**About this exercise:** The entries below contain a line with "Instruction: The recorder" and a line with "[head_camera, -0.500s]". Quote exactly those two lines and all lines between them.

**Task inputs:**
____

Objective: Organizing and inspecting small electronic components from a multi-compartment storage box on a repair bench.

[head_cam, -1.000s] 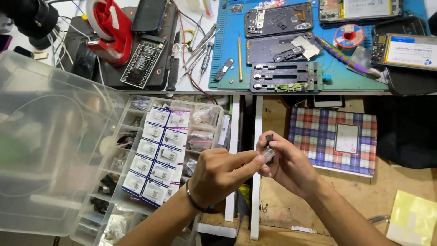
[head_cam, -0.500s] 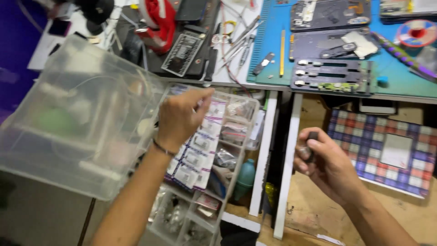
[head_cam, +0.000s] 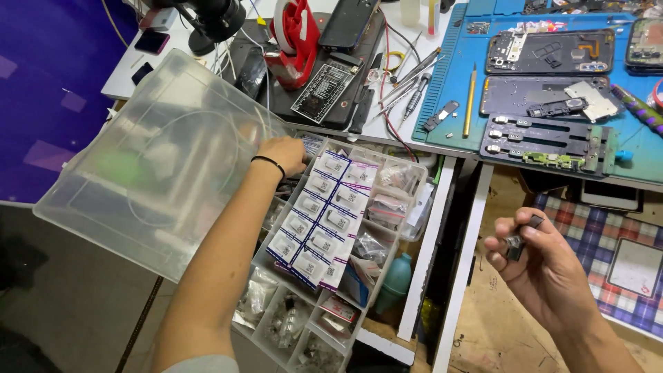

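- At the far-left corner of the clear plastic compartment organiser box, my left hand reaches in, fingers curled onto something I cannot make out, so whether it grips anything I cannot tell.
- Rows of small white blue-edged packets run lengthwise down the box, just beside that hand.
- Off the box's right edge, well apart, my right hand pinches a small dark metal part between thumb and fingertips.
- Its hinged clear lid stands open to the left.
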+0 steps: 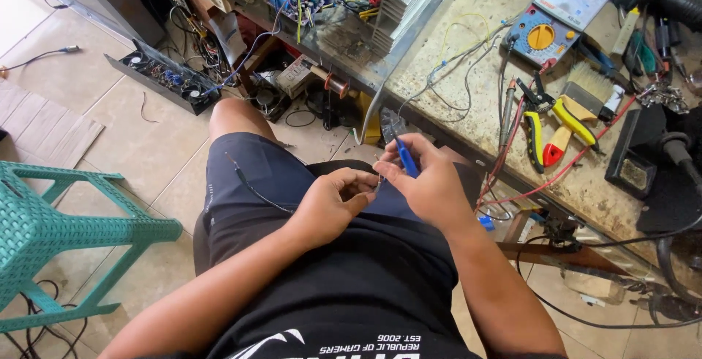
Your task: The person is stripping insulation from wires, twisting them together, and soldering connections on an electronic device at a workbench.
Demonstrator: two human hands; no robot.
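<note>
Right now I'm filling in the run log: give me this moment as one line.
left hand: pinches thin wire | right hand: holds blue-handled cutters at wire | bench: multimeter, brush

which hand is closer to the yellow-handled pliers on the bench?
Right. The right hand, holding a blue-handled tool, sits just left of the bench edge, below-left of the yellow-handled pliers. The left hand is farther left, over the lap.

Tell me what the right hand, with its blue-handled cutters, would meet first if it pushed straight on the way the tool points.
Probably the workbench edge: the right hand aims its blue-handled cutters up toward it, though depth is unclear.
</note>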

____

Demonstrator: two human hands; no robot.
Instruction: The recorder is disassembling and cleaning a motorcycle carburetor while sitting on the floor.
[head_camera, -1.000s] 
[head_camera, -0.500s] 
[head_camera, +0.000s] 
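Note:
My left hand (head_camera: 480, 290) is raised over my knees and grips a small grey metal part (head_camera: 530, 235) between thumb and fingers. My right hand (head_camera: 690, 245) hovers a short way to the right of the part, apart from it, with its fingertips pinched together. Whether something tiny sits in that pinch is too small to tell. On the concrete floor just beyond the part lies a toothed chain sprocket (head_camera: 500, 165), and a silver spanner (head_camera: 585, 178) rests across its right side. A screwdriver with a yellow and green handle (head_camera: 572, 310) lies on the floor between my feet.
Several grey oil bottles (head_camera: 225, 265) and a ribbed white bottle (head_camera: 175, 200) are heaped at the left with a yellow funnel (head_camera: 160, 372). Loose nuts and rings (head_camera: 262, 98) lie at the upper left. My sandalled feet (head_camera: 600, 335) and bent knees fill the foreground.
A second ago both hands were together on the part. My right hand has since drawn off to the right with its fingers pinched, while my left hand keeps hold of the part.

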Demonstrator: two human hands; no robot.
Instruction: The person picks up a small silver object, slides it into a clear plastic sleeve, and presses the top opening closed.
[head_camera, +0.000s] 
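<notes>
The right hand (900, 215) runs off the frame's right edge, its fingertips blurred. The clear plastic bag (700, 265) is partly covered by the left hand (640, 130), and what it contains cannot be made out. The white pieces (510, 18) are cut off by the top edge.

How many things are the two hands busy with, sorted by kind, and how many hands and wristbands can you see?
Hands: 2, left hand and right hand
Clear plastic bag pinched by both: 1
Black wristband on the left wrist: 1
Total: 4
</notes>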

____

**Result for this exercise:**
Instruction: The recorder is disassembling and cleaning a motorcycle carburetor while sitting on the floor.
[head_camera, -1.000s] 
[head_camera, -0.500s] 

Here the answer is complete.